Inferência Causal em Pesquisas de Finanças: Problemas e Soluções

Enanpad 2024

Henrique C. Martins

17-09-2024

Correlation & Causality

It is very common these days to hear someone say “correlation does not mean causality.”

In essence, that is true.

  • The killer struck during daylight. Had the sun not been out that day, the victim would have been safe.

  • There is a correlation, but it is clear there is no causation.

Sometimes, there is causality even when we do not observe correlation.

The sailor is adjusting the rudder on a windy day to align the boat with the wind, but the boat is not changing direction. (Source: The Mixtape)

Note

In this example, the sailor is endogenously adjusting the course to balance the unobserved wind.

The challenge

  • I will discuss some issues in using plain OLS models in Finance Research (mainly with panel data).
  • I will avoid the word “endogeneity” as much as possible.

    • This word refers to the violation of the Conditional Mean Independence (CMI) assumption, meaning that \(x\) and \(\mu\) are correlated.
  • I will also avoid the word “identification” because identification does not guarantee causality and vice-versa (Kahn and Whited 2017)

The challenge

  • Imagine that you want to investigate the effect of Governance on Q

    • You may have more covariates explaining Q (omitted from slides)

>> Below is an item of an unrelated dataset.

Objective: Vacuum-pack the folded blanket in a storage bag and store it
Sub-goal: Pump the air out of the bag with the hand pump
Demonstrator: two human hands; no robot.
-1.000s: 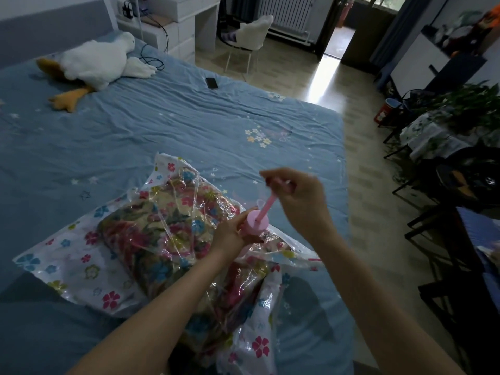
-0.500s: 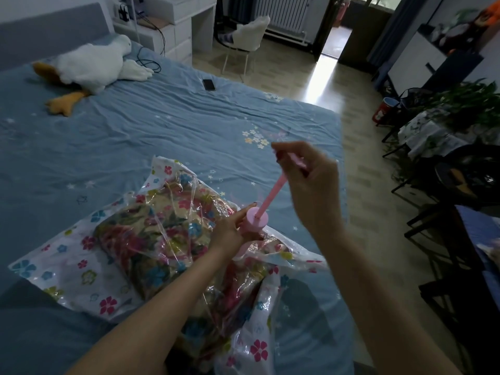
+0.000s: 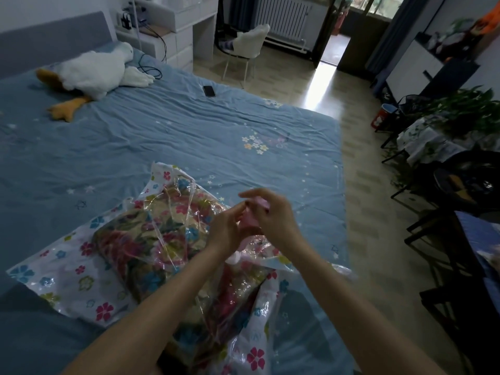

\(𝑸_{i} = α + 𝜷 × Gov_{i} + Controls + error\)

All the issues in the next slides will make it not possible to infer that changing Gov will CAUSE a change in Q

That is, cannot infer causality

1) Reverse causation

  • Perhaps it is \(Q\) that causes \(Gov\).

  • OLS based methods do not tell the difference between these two betas:

    • \(Q_{i} = \alpha + \beta × Gov_{i} + Controls + \epsilon\)

    • \(Gov_{i} = \alpha + \beta × Q_{i} + Controls + \epsilon\)

  • If one Beta is significant, the other will most likely be significant too.

  • You need a sound theory (and possibly play with lags, might not be enough)!

2) Simultaneity

  • Perhaps \(Gov\) and \(Q\) are determined simultaneously.

  • That is, there is a third variable causing both.

  • An OLS regression will provide a biased estimate of the effect.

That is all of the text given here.